* WORK REQUEST
Print every line of the material exactly.

* DATA SEGMENT
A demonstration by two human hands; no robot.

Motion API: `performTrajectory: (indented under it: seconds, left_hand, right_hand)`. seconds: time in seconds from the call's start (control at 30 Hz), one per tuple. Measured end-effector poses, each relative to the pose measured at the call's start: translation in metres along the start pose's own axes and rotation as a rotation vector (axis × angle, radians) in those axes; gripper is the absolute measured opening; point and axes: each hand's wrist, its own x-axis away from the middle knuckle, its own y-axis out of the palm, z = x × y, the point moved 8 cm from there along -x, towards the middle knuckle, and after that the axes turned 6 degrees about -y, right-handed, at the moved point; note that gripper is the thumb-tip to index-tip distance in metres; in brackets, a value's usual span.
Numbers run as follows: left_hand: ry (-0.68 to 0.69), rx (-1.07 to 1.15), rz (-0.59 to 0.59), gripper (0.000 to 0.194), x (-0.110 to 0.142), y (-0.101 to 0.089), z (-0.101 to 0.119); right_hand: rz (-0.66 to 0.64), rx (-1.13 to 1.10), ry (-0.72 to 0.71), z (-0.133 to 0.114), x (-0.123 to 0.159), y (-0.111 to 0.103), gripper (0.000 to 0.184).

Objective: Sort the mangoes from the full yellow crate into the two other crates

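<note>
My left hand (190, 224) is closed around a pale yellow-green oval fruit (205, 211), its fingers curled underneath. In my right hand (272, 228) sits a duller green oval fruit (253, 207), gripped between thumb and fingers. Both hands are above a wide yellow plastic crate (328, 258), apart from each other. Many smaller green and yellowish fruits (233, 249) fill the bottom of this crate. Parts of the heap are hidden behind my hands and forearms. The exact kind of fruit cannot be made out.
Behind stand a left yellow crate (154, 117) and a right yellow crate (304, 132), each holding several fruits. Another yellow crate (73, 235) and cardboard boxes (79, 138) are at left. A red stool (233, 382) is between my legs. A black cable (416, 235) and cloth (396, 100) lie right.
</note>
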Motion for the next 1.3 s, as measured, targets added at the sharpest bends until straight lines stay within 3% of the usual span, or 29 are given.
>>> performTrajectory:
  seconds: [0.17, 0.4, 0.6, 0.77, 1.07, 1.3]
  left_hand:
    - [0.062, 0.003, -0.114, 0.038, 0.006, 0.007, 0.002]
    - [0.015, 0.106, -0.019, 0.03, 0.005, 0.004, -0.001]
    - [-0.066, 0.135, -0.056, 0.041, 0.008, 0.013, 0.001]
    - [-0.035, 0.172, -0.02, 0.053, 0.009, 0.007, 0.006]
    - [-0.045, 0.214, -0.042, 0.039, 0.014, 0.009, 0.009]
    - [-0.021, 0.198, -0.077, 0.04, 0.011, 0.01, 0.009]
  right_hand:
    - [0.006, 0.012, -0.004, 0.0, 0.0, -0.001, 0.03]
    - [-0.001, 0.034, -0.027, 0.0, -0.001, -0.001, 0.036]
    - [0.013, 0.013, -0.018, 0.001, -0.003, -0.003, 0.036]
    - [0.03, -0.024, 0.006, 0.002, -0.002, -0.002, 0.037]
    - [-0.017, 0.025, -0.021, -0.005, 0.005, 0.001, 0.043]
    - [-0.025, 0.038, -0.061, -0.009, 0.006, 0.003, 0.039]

* WRITTEN ANSWER
A demonstration by two human hands; no robot.

Motion API: `performTrajectory: (indented under it: seconds, left_hand, right_hand)`. seconds: time in seconds from the call's start (control at 30 Hz), one per tuple. Measured end-effector poses, each relative to the pose measured at the call's start: translation in metres along the start pose's own axes and rotation as a rotation vector (axis × angle, radians) in those axes; gripper is the absolute measured opening; point and axes: each hand's wrist, its own x-axis away from the middle knuckle, its own y-axis out of the palm, z = x × y, the point moved 8 cm from there along -x, towards the middle knuckle, and after that the axes turned 6 degrees about -y, right-handed, at the moved point; note that gripper is the thumb-tip to index-tip distance in metres; in brackets, a value's usual span.
Numbers run as follows: left_hand: ry (-0.68 to 0.69), rx (-1.07 to 1.15), rz (-0.59 to 0.59), gripper (0.000 to 0.194), x (-0.110 to 0.142), y (-0.101 to 0.089), z (-0.101 to 0.119); right_hand: rz (-0.66 to 0.64), rx (-1.13 to 1.10), ry (-0.72 to 0.71), z (-0.133 to 0.114), x (-0.123 to 0.159), y (-0.111 to 0.103), gripper (0.000 to 0.184).

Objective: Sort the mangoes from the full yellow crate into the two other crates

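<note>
My left hand (190, 224) is closed around a pale yellow-green oval fruit (205, 211), its fingers curled underneath. In my right hand (272, 228) sits a duller green oval fruit (253, 207), gripped between thumb and fingers. Both hands are above a wide yellow plastic crate (328, 258), apart from each other. Many smaller green and yellowish fruits (233, 249) fill the bottom of this crate. Parts of the heap are hidden behind my hands and forearms. The exact kind of fruit cannot be made out.
Behind stand a left yellow crate (154, 117) and a right yellow crate (304, 132), each holding several fruits. Another yellow crate (73, 235) and cardboard boxes (79, 138) are at left. A red stool (233, 382) is between my legs. A black cable (416, 235) and cloth (396, 100) lie right.
</note>
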Motion for the next 1.3 s, as measured, targets added at the sharpest bends until straight lines stay within 3% of the usual span, or 29 are given.
>>> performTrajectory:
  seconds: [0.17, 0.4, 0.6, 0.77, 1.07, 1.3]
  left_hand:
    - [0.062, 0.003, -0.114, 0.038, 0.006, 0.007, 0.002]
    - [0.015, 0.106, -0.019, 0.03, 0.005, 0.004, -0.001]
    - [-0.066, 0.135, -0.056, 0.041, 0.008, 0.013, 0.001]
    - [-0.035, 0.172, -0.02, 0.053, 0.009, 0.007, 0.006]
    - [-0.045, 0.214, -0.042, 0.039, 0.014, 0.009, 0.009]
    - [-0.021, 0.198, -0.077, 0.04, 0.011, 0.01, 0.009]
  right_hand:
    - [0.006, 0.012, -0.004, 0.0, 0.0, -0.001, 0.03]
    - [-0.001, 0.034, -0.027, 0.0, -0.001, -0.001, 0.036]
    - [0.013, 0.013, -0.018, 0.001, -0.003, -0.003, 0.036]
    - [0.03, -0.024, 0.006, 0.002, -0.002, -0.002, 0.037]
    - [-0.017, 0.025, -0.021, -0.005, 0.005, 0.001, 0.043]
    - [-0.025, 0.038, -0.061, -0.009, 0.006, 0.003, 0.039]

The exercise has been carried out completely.